Social divide becoming more entrenched, warns Ong Ye Kung

Nicholas Yong
Assistant News Editor
PHOTO: Screengrab of Education Minister Ong Ye Kung from YouGov.sg YouTube

Social stratification is starting to become entrenched in Singapore, and this is aggravated by a “perceptible reduction” in social mixing in recent years, warned Education Minister Ong Ye Kung in Parliament on Tuesday (15 May).

Alluding to Workers’ Party chief Pritam Singh’s speech on cost of living issues on Monday, Ong told the House that the government had been successful in raising the living standards of Singaporeans over the years through a policy of inclusive growth.

For example, between 2006 and 2016, real median household income either stagnated or experienced close to zero growth in countries such as Japan, the US, UK, Denmark and Finland. In contrast, over the same period, there was healthy growth in Singapore’s median real household income as a result of income growth across the board.

“The strongest evidence of a healthy middle income group is changing lifestyles over time – birthday and festive celebrations in restaurants, living in bigger HDB flats and ECs, family vacations overseas. These are not enjoyed by an exclusive few but the broad masses,” noted Ong.

“(This is) one of our biggest achievements: Singaporeans are able to transform the lives of their families over one generation.”

This is all down to public policies such as ensuring universal access to good general education and broad access to tertiary education. The Minister added that today, seven in 10 of each Primary One cohort progress to publicly funded degree or diploma programmes.

However, even as income disparity has mitigated through policies such as the Workfare Income Supplement and GST vouchers, the 48-year-old conceded, “Singapore has wrestled with the issue of inequality since the birth of our nation (and it) remains unfinished business today.”

More money, more problems

The success of public policies has also led to a new set of issues. While some families who have done well are able to pass down the privileges to their children, “for families who cannot move up despite the stronger and better support that is available now, we find their circumstances more dire and challenging than poor families of the past,” said Ong.

“Social stratification is starting to become entrenched.”

Some have suggested that for low-income families who are finding it difficult to uplift themselves, universal welfare can solve their problems by making assistance broadly and easily accessible, Ong said.

Pointing out that the view is erroneous, he said, “No handout is actually free. Someone has to pay for it. Taxes will have to go up.” The government must and will continue to help those in need but “handouts are not the answer”, he added.

Ong, who is also Second Minister for Defence, also highlighted a related issue of concern. “There is a perceptible reduction in social mixing in recent years,” he said.

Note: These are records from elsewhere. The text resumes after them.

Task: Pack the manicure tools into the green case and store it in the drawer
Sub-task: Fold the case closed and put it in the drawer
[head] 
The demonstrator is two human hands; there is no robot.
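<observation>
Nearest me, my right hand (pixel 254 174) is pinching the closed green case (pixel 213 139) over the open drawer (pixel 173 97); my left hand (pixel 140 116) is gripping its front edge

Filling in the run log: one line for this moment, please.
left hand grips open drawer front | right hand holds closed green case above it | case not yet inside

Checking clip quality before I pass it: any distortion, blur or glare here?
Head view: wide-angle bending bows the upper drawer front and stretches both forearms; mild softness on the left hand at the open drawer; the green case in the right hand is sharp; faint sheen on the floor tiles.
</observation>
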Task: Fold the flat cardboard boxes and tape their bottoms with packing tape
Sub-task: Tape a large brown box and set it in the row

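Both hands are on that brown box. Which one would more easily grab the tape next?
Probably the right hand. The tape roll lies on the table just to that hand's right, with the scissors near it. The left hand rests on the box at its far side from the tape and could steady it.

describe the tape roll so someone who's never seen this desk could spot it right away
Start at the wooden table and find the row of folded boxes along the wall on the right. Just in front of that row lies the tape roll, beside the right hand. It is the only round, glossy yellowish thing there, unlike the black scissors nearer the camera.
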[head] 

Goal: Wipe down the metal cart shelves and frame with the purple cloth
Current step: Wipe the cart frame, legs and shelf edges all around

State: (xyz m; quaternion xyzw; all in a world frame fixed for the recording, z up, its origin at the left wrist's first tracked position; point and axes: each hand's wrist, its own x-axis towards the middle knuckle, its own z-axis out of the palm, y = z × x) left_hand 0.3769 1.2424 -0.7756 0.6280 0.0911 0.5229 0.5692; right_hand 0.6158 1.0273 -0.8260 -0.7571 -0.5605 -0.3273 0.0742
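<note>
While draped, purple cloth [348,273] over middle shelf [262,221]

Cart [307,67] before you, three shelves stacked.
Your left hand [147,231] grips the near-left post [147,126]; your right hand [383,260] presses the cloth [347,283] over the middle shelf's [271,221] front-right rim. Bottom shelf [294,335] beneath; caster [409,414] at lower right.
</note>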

The Minister noted Singaporeans have always been “relatively blind” to race, income and family backgrounds, a culture that has been “carefully nurtured and reinforced”. This is the result of at least three policies: ensuring a good mix of residents of different races and backgrounds in housing estates, National Service and the education system.

But it is in the third policy that a “nascent class divide” has begun to be reinforced, said Ong. He pointed to elite schools that have “large proportions of students from higher income groups”.

“People are free to choose their friends and who they want to be with, but when groups are predominantly formed along socio-economic status, whether one is rich or poor, it’s the start of stratification, and that poisons society over time.”

He added, “Our policies will need to work against this trend to actively bring Singaporeans of all background together.”